Exercise aim: How many of the lines in the data contain "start"? Give only the number.

Data provided:
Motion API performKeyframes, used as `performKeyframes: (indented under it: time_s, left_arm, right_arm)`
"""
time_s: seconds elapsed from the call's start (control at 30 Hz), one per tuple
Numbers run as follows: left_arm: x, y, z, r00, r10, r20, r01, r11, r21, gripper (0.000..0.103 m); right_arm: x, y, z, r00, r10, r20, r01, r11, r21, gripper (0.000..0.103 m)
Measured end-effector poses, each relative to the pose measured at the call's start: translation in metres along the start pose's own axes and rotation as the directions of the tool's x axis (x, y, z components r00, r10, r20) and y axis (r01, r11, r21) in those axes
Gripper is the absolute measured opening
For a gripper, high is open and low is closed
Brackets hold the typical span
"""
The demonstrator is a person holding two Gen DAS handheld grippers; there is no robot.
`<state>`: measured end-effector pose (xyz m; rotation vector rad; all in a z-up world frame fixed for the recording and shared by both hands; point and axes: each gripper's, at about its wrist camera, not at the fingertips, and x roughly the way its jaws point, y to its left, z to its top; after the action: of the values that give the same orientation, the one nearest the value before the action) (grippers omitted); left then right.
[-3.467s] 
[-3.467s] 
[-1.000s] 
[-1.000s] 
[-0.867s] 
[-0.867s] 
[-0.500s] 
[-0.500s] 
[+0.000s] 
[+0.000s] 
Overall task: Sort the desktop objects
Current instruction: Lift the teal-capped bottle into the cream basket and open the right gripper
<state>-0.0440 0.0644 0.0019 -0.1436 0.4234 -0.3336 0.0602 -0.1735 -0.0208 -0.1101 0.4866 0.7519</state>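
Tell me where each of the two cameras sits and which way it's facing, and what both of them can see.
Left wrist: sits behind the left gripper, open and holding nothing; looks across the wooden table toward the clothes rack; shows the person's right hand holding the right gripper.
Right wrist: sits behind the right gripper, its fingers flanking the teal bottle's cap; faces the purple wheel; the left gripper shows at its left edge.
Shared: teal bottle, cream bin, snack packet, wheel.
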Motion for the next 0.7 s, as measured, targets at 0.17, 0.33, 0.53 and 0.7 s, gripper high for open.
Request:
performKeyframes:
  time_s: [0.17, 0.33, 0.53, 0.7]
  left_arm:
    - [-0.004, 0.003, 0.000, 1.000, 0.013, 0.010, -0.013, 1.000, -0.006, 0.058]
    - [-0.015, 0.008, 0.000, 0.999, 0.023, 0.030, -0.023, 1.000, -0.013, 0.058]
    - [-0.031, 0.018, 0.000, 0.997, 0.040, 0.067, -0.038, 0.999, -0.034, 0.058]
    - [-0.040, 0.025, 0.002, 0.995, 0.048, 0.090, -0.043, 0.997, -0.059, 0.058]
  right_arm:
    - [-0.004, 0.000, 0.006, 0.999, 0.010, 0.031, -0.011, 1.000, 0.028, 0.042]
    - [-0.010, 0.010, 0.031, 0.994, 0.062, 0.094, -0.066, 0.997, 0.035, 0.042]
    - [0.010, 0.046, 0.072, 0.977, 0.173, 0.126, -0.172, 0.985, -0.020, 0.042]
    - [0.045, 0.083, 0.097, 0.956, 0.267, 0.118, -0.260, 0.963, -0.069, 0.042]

Answer section: 2